NTPC Ltd, India's largest power producer, plans to start biomass co-firing across all its coal-based thermal power stations in a bid to reduce greenhouse gas emissions and cut pollution, official sources said.
Co-firing is the use of two different types of fuel for generation of electricity.
NTPC plans to burn biomass like scrap lumber, forest debris, crop residues, manure and some types of waste residues along with coal to generate electricity.
Biomass can typically provide between 3-15 per cent of the input energy into the power plant.
Sources said NTPC will start procurement of biomass pellets and torrefied biomass pellets/briquettes for co-firing across all its coal fired power plants and will soon float a tender.
The objective behind the move, they said, is to reduce air pollution caused due to burning of surplus agricultural residue in fields by creating an alternate market for its large-scale utilisation in power plants as well as to reduce carbon emission from coal-fired power plants.
As per 'Biomass Resource Atlas of India' prepared by IISc Bangalore in collaboration with the Ministry of New and Renewable Energy (MNRE), India had about 145 million tonnes per year of surplus agro residue (based on survey data of year 2002-04). This surplus agro residue can generate 18,728 MW of electricity.

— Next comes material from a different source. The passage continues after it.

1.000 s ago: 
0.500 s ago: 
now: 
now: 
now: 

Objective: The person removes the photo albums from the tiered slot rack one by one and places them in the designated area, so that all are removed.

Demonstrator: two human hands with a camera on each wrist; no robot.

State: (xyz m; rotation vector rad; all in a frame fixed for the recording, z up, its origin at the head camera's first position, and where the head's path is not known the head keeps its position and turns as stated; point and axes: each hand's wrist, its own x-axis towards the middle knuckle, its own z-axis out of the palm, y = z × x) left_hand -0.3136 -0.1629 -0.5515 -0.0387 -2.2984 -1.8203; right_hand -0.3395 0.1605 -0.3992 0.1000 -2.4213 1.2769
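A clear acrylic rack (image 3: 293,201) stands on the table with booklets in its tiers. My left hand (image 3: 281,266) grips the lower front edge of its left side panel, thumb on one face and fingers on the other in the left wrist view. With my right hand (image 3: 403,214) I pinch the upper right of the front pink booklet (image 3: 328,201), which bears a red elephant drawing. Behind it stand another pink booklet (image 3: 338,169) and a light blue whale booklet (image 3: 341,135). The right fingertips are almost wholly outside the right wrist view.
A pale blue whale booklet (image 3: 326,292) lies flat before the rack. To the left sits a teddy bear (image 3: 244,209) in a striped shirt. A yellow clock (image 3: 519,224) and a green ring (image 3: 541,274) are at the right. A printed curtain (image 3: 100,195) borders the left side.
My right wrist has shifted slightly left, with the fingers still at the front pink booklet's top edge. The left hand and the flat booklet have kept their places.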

With coal based generation of 1,96,098 MW, about 100 million tonnes of agro residue can be absorbed in coal-based power plants with 10 per cent co-firing with non-torrefied pellets while reducing their carbon emission.
However, if pellets of torrefied biomass are used, almost all the surplus biomass can be utilised with even less than 10 per cent co-firing, sources said.
Biomass co-firing has the potential to reduce emissions from coal-fuelled generation, without substantially increasing costs or infrastructure investments.
Research has demonstrated that when implemented at relatively low biomass to coal ratios, there are significant reductions in energy consumption, and solid waste generation, as well as reduced emissions.
Sources said use of biomass co-firing technology generates renewable energy using agro residue based fuel and can be cost competitive with solar and wind power.
While the utilisation factor of solar and wind is low, biomass co-firing can generate energy at the plant load factor of coal-based power plants, they said.
The government is considering financing of agro residue collection and processing equipment to incentivise biomass co-firing.
The total bucket size (maximum quantity to be procured on daily basis) for each NTPC coal based power station shall be 5 per cent of daily coal consumption, sources said, adding total bucket size, which shall constitute pellets and torrefied pellets/briquettes, would be 0.5 metric tonnes per day per megawatt (MW).
For a 2,000 MW capacity power station, bucket size of normal pellets shall be 300 tonnes per day and bucket size of pellets and briquettes shall be 650 tonnes a day.
The Central Electricity Authority (CEA) had last November issued an advisory to all public and private generating utilities to endeavour to use 5-10 per cent biomass pellets primarily made of agro residue along with coal.